The store will serve exclusively non-Muslim diplomats. To access liquor, customers will have to register via a mobile app, get a clearance code from the foreign ministry, and respect monthly quotas with their purchases.

Read more: Aftermath of the Israel-Gaza War: Saudi Arabia to Recognize Israel?

Drinking alcohol is forbidden in Islam. In Saudi Arabia, drinking alcohol is punishable by hundreds of lashes, deportation, fines, or imprisonment.

Crown Prince Mohammed bin Salman, who assumed power in June 2017, has been making efforts to open the conservative Kingdom for tourism and business.

Read more: “Searching for Light” exihibition opens its doors in Saudi Arabia

In 2016, Saudi Arabia launched its Vision 2030 under which it pledges to make the Kingdom – “a vibrant society, a thriving economy, and an ambitious nation”. Reuters reported that this alcohol store is also part of Vision 2030 to build a post-oil economy.

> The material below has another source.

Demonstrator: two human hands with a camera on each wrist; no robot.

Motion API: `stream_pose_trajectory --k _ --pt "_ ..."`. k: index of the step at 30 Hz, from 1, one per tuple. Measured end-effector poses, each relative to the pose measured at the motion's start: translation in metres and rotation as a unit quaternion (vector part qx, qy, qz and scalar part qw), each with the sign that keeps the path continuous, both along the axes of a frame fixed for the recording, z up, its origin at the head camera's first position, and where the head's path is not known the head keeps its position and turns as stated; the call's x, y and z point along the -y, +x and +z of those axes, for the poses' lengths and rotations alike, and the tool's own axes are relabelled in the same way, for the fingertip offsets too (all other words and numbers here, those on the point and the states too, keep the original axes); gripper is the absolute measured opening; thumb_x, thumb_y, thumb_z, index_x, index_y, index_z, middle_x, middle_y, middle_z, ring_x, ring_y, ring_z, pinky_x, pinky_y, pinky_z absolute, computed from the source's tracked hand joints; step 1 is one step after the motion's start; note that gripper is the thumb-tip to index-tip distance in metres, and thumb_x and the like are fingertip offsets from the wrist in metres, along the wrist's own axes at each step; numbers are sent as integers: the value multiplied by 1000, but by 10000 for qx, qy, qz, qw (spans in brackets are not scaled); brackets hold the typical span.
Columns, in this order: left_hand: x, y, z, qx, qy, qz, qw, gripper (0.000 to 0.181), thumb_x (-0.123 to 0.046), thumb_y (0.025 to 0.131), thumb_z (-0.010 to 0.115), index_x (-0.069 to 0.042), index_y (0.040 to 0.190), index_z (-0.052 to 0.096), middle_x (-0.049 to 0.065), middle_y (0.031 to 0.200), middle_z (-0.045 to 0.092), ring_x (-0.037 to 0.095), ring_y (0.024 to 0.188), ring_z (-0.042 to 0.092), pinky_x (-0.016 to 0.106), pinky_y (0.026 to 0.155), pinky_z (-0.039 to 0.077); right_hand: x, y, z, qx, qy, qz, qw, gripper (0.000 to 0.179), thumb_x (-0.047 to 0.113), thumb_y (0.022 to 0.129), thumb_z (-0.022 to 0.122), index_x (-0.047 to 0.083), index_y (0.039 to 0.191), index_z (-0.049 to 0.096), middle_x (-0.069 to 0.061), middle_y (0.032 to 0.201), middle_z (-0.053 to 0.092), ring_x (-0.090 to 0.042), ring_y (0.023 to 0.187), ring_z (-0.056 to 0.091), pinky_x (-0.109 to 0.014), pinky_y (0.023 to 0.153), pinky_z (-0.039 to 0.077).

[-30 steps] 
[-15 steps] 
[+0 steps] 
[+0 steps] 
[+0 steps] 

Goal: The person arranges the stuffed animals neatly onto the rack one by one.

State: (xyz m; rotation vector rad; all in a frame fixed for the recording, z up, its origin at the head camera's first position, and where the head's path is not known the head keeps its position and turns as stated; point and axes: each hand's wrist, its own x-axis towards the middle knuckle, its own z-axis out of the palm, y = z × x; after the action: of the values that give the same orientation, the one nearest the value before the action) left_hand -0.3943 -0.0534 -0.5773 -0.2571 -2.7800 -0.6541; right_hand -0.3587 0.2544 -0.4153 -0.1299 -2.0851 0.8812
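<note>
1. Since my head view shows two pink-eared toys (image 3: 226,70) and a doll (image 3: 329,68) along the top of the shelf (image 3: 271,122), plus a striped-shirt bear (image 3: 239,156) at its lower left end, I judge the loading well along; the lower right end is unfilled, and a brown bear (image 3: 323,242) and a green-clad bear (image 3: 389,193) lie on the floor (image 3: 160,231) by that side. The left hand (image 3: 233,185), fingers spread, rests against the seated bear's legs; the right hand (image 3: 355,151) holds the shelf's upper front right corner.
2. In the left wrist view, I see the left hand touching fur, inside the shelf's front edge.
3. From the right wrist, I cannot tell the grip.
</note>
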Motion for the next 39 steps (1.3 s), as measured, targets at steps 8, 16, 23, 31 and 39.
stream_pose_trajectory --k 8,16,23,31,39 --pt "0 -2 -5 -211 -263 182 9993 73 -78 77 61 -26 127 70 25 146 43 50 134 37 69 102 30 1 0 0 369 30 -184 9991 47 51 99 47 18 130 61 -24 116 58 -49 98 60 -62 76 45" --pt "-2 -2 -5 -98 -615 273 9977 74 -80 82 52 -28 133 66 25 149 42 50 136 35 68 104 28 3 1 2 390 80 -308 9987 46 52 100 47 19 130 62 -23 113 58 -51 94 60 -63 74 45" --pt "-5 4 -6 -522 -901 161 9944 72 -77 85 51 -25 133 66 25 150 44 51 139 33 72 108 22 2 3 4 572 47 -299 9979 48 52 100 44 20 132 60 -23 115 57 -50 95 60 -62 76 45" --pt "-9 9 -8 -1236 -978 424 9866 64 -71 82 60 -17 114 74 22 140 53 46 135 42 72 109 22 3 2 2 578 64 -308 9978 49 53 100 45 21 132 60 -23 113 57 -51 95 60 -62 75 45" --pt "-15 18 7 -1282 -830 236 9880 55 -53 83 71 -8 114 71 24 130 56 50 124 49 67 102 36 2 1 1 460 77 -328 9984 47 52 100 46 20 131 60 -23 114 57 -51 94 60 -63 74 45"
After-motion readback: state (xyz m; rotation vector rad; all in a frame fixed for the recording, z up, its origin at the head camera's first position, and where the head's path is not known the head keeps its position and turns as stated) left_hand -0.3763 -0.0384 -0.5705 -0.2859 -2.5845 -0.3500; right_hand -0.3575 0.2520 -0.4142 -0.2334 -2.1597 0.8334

The new store is located in Riyadh’s Diplomatic Quarter, a neighborhood where embassies and diplomats reside and will be “strictly restricted” to non-Muslims, the document said as per the news agency. However, it was unclear if other non-Muslim expatriates will have access to the store.

Millions of expatriates live in Saudi Arabia but most of them are Muslim workers from Asia and Egypt.

Saudi Arabia, which was relatively closed off for decades, has in recent years relaxed strict social codes, such as segregating men and women in public places and requiring women to wear all-covering black robes, or abayas.

In December 2017, Saudi Arabia lifted a 35-year ban on commercial theaters. In that same year, the Kingdom also ended a ban on women drivers, allowed women to attend sporting events, and expand their participation in the workforce.